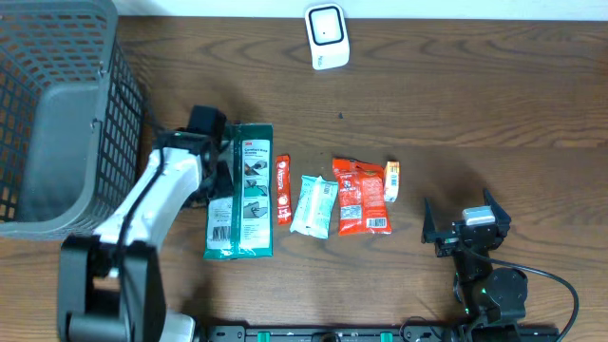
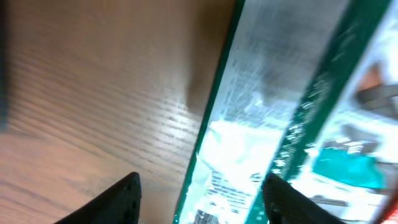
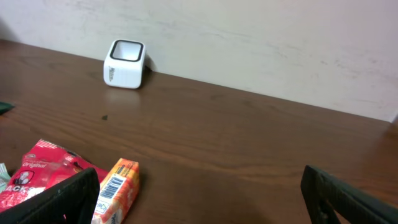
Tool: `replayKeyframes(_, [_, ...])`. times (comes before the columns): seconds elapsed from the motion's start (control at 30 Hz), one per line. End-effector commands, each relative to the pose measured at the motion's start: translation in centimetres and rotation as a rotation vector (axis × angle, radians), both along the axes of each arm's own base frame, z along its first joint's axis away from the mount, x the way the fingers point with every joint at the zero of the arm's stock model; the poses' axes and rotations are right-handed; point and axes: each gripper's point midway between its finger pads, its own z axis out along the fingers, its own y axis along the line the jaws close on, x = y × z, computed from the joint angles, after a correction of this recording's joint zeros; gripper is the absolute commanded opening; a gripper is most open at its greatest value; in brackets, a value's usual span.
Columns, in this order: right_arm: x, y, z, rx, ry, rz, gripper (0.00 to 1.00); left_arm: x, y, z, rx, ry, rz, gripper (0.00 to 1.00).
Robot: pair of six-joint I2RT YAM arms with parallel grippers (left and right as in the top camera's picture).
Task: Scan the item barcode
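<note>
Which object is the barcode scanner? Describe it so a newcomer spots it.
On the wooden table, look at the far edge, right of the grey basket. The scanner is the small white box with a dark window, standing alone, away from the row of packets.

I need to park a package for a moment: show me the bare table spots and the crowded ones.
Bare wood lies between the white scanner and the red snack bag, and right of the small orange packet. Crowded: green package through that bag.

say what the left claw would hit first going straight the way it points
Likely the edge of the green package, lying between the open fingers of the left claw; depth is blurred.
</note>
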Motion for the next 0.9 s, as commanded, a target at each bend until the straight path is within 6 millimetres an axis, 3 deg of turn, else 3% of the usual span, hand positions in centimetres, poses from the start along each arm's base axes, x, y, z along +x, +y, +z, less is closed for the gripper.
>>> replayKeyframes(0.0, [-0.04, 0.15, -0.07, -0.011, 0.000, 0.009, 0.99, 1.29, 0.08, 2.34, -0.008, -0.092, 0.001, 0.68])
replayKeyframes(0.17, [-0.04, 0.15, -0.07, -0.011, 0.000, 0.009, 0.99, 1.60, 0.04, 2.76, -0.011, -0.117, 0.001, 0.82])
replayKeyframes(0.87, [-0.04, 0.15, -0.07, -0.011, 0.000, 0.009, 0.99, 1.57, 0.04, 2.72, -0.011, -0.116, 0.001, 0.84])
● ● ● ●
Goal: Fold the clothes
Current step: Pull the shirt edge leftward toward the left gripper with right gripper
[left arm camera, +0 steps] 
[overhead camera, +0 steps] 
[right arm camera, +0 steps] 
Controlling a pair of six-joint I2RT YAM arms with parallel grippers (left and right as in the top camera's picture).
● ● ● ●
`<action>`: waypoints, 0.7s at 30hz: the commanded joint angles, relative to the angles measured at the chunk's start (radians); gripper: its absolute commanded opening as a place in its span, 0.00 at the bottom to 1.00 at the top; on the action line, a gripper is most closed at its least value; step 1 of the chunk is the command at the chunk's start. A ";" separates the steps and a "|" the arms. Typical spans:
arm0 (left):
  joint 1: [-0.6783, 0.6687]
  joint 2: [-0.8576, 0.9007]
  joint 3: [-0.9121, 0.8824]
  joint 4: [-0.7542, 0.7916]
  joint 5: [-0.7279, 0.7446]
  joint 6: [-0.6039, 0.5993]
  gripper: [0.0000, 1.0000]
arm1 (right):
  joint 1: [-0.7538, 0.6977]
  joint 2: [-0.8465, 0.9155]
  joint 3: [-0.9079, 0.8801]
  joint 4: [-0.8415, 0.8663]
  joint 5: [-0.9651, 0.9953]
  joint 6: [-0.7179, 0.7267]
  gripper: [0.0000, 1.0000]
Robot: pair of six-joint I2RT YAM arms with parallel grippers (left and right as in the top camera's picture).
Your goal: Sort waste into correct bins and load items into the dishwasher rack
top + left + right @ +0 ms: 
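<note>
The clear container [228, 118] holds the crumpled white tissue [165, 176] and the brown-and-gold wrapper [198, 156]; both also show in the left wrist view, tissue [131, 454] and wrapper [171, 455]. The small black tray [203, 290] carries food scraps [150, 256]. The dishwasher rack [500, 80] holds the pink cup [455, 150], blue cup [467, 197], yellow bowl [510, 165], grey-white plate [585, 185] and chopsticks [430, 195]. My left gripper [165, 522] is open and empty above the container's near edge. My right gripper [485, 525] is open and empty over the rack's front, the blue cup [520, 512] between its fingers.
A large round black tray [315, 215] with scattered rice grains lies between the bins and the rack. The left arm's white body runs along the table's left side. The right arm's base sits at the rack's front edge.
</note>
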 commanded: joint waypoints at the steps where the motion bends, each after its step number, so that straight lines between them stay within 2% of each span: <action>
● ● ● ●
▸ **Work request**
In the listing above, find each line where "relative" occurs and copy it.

▸ **Exercise output**
Tool: `replayKeyframes(_, [_, ...])`. times (comes before the columns): seconds elapsed from the motion's start (control at 30 Hz), one per line. End-effector commands, each relative to the pose measured at the motion's start: translation in centimetres and rotation as a rotation vector (axis × angle, radians), both along the axes of each arm's own base frame, z along its first joint's axis away from the mount, x the way the fingers point with every joint at the zero of the arm's stock model; the poses' axes and rotations are right-handed; point and axes: each gripper's point midway between its finger pads, its own z axis out along the fingers, its own y axis along the line the jaws close on, x = y × z, computed from the joint angles, after a correction of this recording's joint zeros; gripper is the absolute commanded opening; a gripper is most open at its greatest value; in brackets, a value's usual span.
`<action>`: waypoints, 0.7s at 30hz: the commanded joint angles, relative to the angles measured at the chunk's start (radians); gripper: its absolute commanded opening as a place in its span, 0.00 at the bottom to 1.00 at the top; on the action line, a gripper is most closed at its least value; step 1 of the chunk is the command at the chunk's start. A ";" separates the steps and a "|" the arms. Typical spans:

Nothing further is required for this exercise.